Because He Loved Us First

Aloha Brothers and Sisters,

O my goodness, if it’s not bad enough standing in front of you today, I have to do it following General Conference! I apologize in advance for that.

Just a reminder from Elder Jeffrey R. Holland here, I hope I don’t drop you down too far from your highs of this past weekend and that you’ll remember the wonderful feelings of the General Conference messages you heard in spite of me. 

When I was five years old many eons ago, I remember watching a scene where my Tutu, my great grandmother, was chasing my older cousins around the house with a broom. She was very upset and they were running away from her laughing. Even as a child I remember feeling sad about that scene and thinking “that’s not right.” And my Tutu would yell out to them, “Ma hope ‘oe ‘ike.”

I’d heard my mother and grandmother say it often enough as I grew older that I had to find out the meaning:   “Ma hope ‘oe ike. Bum by, you’ll see.” In other words, what goes around, comes around. I tried very hard to be really nice to my parents in hopes that someday I would have children and grandchildren and they in turn would be very nice to me.

My little grandmother gave birth to 17 children. My husband’s little grandmother gave birth to 21 children. My husband is one of nine children, but I’m only one of four. I had so much fun growing up with cousins all around though, that I wanted to have a large family so the kids would always have someone to play with. I was aiming for 17 but I thought 12 was a great number, and because there are only 12, I get to have their pictures in a clock on my kitchen wall. I am so happy to have eight, nine, and ten o’clock here with me today.

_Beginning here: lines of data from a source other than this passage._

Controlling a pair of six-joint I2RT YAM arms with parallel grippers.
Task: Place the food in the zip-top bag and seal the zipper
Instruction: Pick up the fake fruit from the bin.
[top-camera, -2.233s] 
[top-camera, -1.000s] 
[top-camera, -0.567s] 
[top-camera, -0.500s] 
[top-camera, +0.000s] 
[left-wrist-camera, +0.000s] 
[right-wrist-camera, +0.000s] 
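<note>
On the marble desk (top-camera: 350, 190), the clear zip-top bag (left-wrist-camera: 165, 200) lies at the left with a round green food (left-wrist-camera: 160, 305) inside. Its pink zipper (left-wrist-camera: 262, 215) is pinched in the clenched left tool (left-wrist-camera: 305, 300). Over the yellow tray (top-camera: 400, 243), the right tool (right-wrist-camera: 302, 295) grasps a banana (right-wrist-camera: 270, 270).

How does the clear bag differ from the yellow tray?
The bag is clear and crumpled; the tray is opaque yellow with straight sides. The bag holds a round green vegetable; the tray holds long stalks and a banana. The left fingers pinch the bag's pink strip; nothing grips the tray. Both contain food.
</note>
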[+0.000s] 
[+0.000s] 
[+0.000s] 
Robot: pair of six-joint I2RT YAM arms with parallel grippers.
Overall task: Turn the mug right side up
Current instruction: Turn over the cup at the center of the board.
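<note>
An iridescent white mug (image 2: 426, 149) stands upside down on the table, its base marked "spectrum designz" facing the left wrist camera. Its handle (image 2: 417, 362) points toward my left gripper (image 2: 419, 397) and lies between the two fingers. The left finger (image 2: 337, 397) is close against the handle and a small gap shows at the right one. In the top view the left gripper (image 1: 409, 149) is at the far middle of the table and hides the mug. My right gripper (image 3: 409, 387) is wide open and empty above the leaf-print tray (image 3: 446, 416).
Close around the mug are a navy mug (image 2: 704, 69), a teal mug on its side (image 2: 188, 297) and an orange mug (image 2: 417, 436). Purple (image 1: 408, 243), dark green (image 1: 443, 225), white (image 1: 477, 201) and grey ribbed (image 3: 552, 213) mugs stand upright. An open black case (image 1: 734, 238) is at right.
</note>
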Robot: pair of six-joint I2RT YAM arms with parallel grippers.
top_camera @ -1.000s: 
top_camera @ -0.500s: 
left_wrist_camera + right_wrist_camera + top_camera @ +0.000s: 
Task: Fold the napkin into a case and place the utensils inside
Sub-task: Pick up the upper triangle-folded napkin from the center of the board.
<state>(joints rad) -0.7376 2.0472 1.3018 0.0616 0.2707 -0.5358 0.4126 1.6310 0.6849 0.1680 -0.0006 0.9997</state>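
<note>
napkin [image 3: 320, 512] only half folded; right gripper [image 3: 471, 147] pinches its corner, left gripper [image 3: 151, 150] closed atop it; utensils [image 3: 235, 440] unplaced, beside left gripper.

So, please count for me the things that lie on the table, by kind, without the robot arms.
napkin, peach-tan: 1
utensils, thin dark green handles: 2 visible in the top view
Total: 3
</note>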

I love this scripture found in John 4:19 & 21. "We love him, because he first loved us. . . And this commandment have we from him, That he who loveth God love his brother also." 1

Although I’m no Saint, I really do try to love everyone I meet. Some are so easy to love while others may take a little extra work on my part. But my mother loved me first and taught me a lot. One great lesson I learned during my senior year in high school. I was attending a private school in Honolulu and because I was a boarding student I didn’t have the opportunity to attend church or Seminary or Mutual like the other kids in my ward. I wasn’t even allowed to go home on weekends. However, I did have mini cottage meetings in my room whenever I could and was able to share my love of the gospel with some of my friends, a few of whom later joined the Church.

But there was a boy in my home ward—his name was BBIIIIIGGGG MIKE. He was called Big Mike for a reason. He was a very, very, big guy. Big Mike was a friend and we would talk now and then, but certainly nothing that would warrant “dating”. He wasn’t my type. Then one day, one of the girls in the ward told me that she heard Big Mike was going to ask me to his junior prom. 

“What? No way . . . there is no way I would go with him so he better not ask,” I said. Big Mike was a nice guy, but definitely not someone I wanted to go out with, let alone go to a prom with where everyone would see us together.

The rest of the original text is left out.